По дороге домой, когда аспиранты на палубе распевали комсомольские песни, она сидела внутри на скамейке и, глядя в круглое окошко на кипящую за бортом воду, улыбалась. Наконец к тридцати годам Терентьева стала женщиной. Все внутри Зинаиды Сергеевны ликовало: то ли подводник оправдал свою внешнюю мощь, то ли, после омерзительной близости с противной старухой, нормальный мужик показался ей чудом, – Терентьева и сама не могла этого объяснить. Но ни ужас перед незнакомцем, ни естественный страх от первой физической любви с мужчиной, ничто не помешало ей познать это новое чувство. Познать и забыть обо всем на свете. Таким мелким и ненужным стало остальное: карьера, работа в столичном министерстве, куда она должна была через неделю выйти служить. Терентьева глядела на воду и улыбалась. Пароходик давно причалил к пристани Речного вокзала. Аспиранты, не заметив ее отсутствия, гурьбой скатились по трапу и отправились к метро. А она все сидела и вспоминала.
Когда, погладив ей волосы на прощанье, незнакомец встал, надел маску и, как сказочный витязь, ушел под воду, она махнула ему рукой. Махнула непроизвольно.

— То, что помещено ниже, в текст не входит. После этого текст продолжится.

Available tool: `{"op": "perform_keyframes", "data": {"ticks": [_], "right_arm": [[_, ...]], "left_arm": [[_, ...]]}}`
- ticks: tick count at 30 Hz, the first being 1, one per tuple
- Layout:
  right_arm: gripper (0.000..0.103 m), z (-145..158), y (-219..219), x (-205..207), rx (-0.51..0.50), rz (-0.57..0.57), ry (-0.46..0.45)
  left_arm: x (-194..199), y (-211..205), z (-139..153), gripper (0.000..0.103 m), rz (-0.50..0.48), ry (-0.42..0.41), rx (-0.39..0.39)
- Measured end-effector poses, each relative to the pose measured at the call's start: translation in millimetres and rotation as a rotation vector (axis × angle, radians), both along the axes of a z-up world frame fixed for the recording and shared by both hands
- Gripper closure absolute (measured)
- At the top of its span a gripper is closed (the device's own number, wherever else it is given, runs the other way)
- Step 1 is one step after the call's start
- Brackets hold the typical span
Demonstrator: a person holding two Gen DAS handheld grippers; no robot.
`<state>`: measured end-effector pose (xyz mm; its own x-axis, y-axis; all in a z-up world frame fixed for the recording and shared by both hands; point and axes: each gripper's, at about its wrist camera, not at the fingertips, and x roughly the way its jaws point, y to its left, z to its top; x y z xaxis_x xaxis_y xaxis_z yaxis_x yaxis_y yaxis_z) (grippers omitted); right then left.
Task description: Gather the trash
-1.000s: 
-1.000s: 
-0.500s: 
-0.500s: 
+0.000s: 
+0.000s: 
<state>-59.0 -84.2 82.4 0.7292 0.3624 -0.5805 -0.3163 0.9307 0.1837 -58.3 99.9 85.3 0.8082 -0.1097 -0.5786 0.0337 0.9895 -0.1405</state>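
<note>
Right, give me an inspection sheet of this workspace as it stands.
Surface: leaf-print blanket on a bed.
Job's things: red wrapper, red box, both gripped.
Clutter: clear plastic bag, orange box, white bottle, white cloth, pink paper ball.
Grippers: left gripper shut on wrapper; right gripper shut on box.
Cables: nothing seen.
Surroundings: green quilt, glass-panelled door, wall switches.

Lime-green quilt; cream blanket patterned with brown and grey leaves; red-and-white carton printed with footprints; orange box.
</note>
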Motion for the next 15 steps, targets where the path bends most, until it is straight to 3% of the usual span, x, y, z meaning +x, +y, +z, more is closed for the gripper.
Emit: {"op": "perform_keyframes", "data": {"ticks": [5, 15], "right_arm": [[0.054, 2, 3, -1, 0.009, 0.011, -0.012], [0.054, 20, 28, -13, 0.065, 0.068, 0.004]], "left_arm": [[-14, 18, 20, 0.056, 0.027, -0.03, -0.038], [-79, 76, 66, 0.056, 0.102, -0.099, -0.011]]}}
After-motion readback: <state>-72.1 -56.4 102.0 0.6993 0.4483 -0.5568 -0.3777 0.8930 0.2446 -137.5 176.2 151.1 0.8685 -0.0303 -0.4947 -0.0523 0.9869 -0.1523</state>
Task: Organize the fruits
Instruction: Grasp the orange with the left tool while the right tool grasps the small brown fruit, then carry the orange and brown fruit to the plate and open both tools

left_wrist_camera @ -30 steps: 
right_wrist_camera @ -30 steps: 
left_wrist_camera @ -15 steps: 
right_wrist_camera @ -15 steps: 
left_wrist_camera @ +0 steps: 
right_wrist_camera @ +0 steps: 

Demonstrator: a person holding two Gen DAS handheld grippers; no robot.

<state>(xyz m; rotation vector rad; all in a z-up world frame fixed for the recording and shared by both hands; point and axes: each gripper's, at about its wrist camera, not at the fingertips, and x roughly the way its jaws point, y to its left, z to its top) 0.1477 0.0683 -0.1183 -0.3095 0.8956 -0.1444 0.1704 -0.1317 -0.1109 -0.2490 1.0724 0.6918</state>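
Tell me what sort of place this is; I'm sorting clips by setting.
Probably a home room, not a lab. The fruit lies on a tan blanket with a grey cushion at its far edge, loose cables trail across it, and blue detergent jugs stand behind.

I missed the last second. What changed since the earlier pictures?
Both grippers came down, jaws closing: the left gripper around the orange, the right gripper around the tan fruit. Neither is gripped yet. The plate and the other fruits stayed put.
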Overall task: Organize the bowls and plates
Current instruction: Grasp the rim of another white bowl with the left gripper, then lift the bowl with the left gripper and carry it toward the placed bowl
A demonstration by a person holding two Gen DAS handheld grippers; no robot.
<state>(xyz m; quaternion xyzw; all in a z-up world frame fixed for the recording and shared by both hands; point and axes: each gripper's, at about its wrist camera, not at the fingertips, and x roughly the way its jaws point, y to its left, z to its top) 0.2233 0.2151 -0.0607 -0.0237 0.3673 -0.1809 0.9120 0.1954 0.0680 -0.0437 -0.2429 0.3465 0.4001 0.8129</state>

Ни одного слова не было сказано между ними. Она лежала на песке, приподнявшись на локте, и глядела в сторону, где он исчез под водой. Без очков она видела плохо и, конечно, не заметила, как ее подводник, выйдя на берег соседнего острова, поднял на руки белобрысых пацанят, и, конечно, не могла услышать, как на вопрос жены: «Почему так долго, мы уж заволновались, не утоп ли?» – ответил: «А чего со мной будет?»
Морячок спустился со шваброй в салон и с удивлением обнаружил тихую улыбчивую девицу в очках-линзах. Терентьева извинилась и пошла к метро.
Через два месяца ее начало тошнить. Пришлось признаться Шукаловой. Бесцветные глаза старухи сузились, она схватила сумку, что оказалась рядом, и сильно ударила Зинаиду Сергеевну по лицу, потом завыла, как раненая волчица, и, наскочив, била уже руками. Зинаида Сергеевна сперва закрывалась, а затем, почувствовав в себе жуткую злобу и ярость, сама набросилась на свою покровительницу. Три дня они не разговаривали. На третий, когда Терентьева улеглась в кабинете на диван и притворилась спящей, Шукалова подошла, опустилась на колени и, приоткрыв ночную рубашку, стала вылизывать ей живот и грудь.
Через месяц старуха умерла. Зинаида Сергеевна давно была прописана в качестве племянницы, поэтому квартира в доме у Большого театра, как и вещи, что в ней были, остались Терентьевой. Шукалова завещала своей любимице все, что имела, в том числе и кабинет идеологической начальницы.
В нем теперь и сидела Зинаида Сергеевна, ожидая звонка из Воронежа. Тогда, через девять месяцев после жаркого московского июля, она родила сына Сергея. Теперь Сережа, вылеченный после страшной болезни, отдыхал в международном болгарском лагере.
Отдыхал вместе с другими дочками и сынками номенклатуры. Престижный отдых сына родительницу тешил. Мысли о сыне отвлекли от ожидания, поэтому, когда телефон зашелся резким междугородным звонком, Терентьева вздрогнула.